→ **PROMPT**: This task calls for copying every line in the data below that contains the word "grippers".

(Saved entries)
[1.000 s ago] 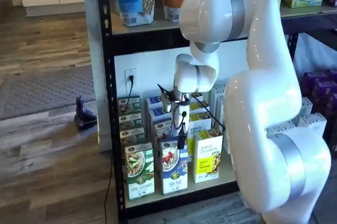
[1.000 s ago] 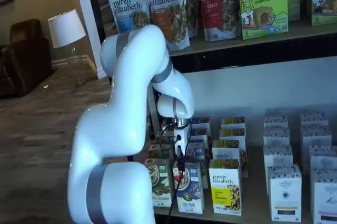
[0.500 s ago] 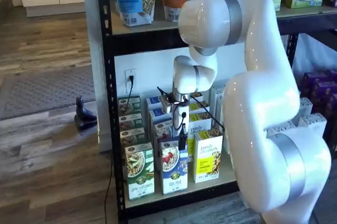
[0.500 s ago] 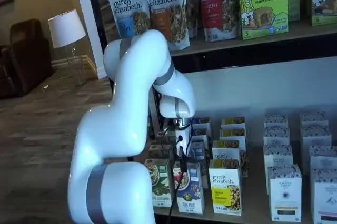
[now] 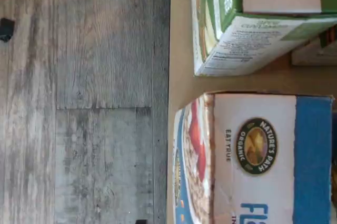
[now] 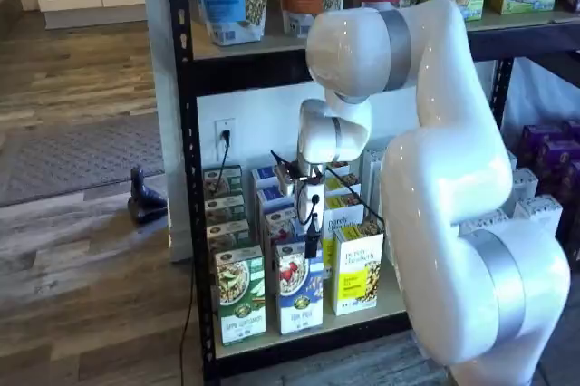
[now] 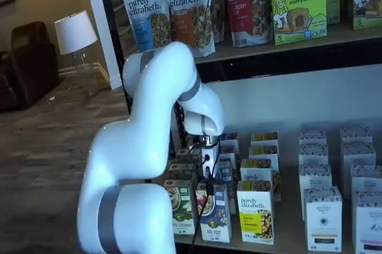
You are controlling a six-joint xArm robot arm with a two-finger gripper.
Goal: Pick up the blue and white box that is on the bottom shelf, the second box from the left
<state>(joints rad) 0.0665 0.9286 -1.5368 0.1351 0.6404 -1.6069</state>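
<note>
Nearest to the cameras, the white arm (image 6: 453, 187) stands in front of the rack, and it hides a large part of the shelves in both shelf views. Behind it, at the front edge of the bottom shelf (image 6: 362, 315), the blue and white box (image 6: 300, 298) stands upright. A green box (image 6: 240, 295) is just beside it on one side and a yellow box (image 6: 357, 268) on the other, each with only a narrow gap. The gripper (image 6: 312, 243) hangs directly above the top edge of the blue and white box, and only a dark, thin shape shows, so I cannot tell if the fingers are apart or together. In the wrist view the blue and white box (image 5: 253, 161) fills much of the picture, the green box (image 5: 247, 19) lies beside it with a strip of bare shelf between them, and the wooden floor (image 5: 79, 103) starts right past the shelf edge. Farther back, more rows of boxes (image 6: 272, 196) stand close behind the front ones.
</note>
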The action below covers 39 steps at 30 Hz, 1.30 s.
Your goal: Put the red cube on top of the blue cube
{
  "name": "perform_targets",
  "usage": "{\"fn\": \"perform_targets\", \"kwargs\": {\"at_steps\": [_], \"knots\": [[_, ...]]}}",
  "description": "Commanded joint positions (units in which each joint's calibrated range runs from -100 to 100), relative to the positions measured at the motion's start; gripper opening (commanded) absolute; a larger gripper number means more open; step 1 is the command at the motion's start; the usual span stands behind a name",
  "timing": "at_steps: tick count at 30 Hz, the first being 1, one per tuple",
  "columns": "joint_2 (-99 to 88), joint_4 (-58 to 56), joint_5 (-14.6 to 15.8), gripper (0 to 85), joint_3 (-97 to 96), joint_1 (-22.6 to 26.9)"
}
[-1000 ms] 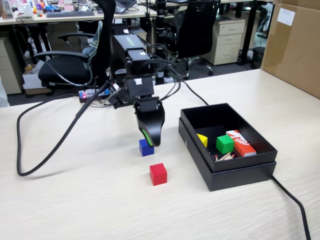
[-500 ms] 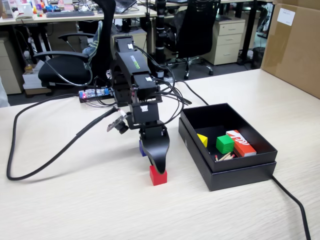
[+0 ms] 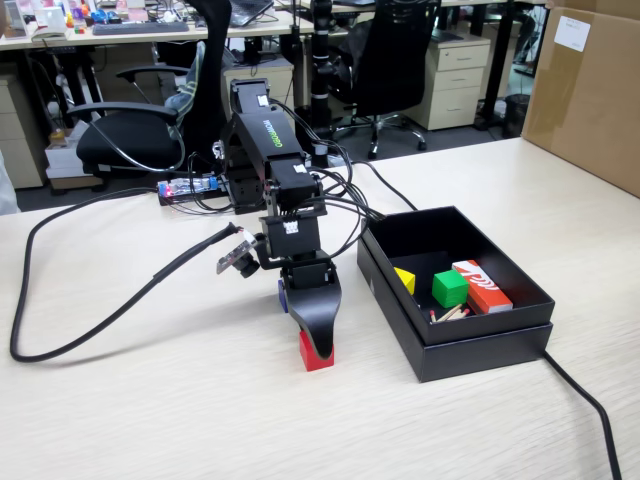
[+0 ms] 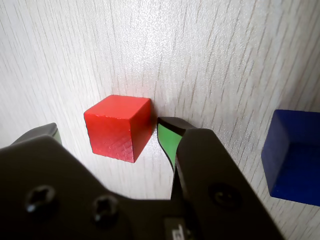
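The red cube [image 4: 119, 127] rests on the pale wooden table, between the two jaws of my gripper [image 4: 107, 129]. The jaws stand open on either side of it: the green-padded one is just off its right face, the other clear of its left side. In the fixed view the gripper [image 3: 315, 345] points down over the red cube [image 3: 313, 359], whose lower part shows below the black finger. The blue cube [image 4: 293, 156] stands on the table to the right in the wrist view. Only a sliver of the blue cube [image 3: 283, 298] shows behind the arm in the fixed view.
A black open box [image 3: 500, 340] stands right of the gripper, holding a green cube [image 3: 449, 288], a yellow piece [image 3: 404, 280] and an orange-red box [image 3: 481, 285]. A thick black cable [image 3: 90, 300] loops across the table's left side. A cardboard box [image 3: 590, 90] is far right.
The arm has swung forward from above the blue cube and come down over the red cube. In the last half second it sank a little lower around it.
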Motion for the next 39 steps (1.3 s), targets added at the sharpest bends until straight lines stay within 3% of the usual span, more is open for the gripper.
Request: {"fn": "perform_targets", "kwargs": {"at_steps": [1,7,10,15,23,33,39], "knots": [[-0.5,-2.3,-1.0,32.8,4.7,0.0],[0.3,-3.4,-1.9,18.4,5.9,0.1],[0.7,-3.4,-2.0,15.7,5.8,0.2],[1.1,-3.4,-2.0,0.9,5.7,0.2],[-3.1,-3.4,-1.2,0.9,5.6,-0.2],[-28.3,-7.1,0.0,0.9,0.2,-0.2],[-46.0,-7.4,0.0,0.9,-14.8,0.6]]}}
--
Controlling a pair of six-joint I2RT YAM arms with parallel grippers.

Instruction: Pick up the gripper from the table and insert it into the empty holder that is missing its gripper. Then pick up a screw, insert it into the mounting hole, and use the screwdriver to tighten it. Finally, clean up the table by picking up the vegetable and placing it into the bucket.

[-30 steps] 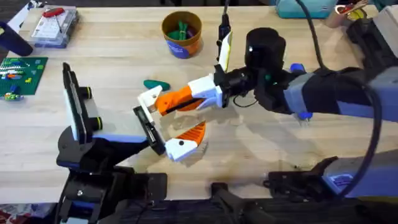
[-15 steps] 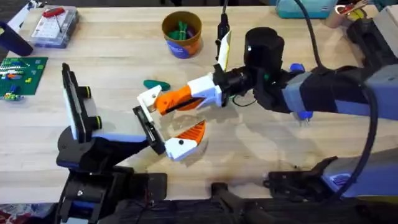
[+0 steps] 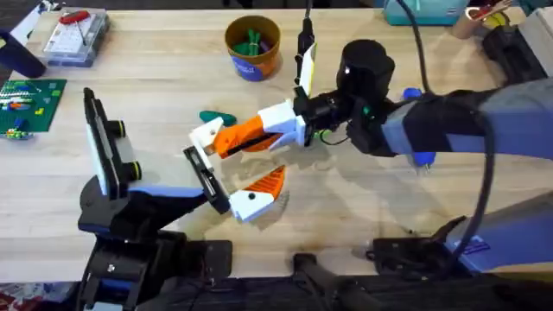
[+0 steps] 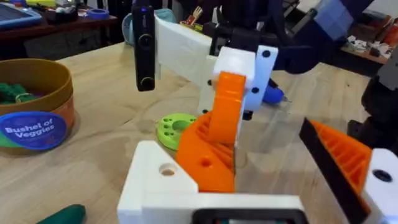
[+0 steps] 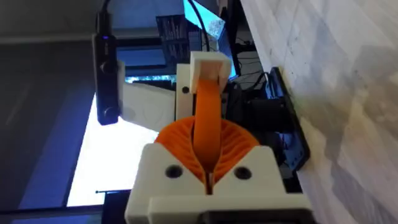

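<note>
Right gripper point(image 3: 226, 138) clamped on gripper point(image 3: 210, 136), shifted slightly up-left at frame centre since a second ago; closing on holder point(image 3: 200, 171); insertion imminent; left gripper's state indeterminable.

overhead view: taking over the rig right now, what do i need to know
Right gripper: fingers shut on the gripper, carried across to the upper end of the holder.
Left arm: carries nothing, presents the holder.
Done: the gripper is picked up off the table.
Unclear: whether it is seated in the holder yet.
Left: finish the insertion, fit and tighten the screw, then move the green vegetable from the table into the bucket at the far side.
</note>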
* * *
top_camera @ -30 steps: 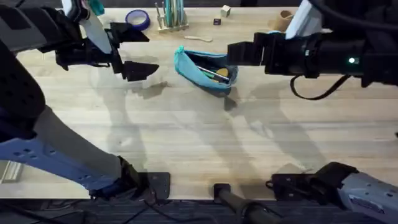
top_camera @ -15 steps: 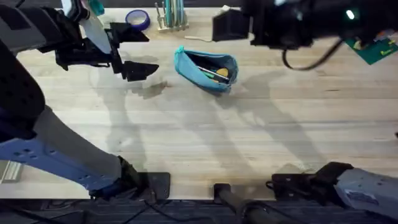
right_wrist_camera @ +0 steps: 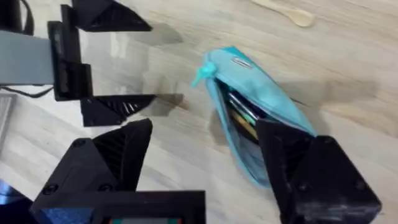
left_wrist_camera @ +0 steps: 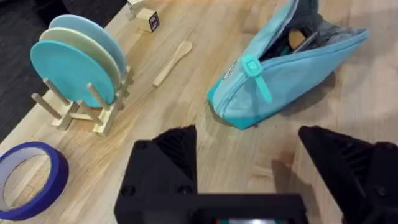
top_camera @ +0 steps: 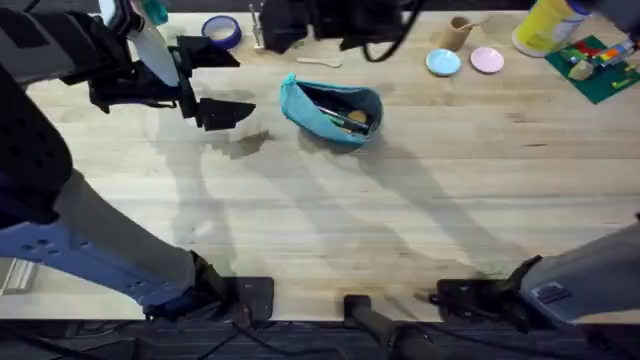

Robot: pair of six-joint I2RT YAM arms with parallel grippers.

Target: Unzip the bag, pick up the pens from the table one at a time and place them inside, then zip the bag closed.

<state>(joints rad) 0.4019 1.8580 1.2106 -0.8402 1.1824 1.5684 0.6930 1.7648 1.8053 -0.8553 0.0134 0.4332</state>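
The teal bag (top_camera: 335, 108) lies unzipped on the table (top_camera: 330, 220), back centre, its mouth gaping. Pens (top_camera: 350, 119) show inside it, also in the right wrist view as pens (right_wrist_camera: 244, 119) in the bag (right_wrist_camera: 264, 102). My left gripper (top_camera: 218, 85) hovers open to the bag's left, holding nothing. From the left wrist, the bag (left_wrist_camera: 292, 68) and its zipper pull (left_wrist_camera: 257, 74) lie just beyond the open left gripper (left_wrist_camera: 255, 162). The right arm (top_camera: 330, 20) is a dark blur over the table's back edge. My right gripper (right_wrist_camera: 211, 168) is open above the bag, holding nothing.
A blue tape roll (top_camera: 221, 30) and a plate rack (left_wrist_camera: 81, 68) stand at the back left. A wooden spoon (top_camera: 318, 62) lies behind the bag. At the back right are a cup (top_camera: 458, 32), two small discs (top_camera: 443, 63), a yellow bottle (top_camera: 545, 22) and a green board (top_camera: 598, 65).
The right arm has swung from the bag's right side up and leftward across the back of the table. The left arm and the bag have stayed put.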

→ **RESPONSE**:
Controlling a pair of six-joint I2RT YAM arms with parallel grippers.
Robot: pair of six-joint I2RT YAM arms with parallel grippers.

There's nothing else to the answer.